[Task goal]: Everything in the listing below except the pictures should be reproduced exactly.
※ ※ ※
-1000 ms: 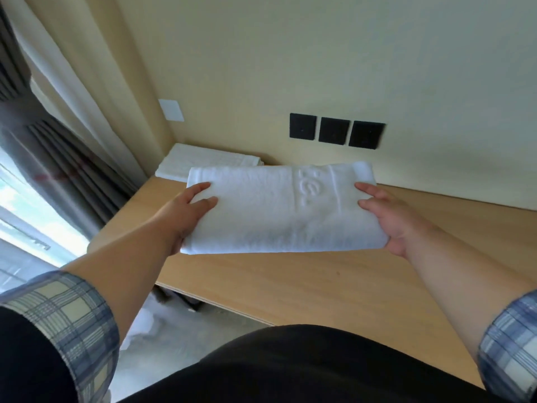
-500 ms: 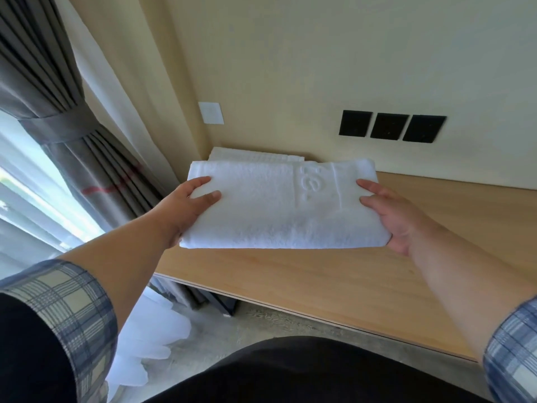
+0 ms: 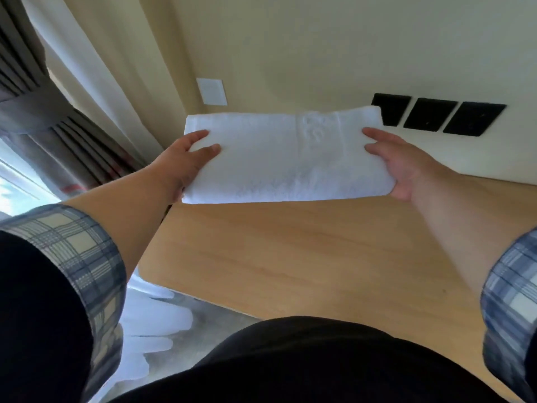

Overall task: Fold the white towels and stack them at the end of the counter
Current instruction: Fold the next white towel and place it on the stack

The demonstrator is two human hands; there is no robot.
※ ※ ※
[Expected answer]:
-1000 ms: 
-500 ms: 
+0 ms: 

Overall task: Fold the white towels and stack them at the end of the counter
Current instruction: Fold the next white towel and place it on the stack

The demonstrator is two human hands; there is no robot.

This exercise has been worked through to completion.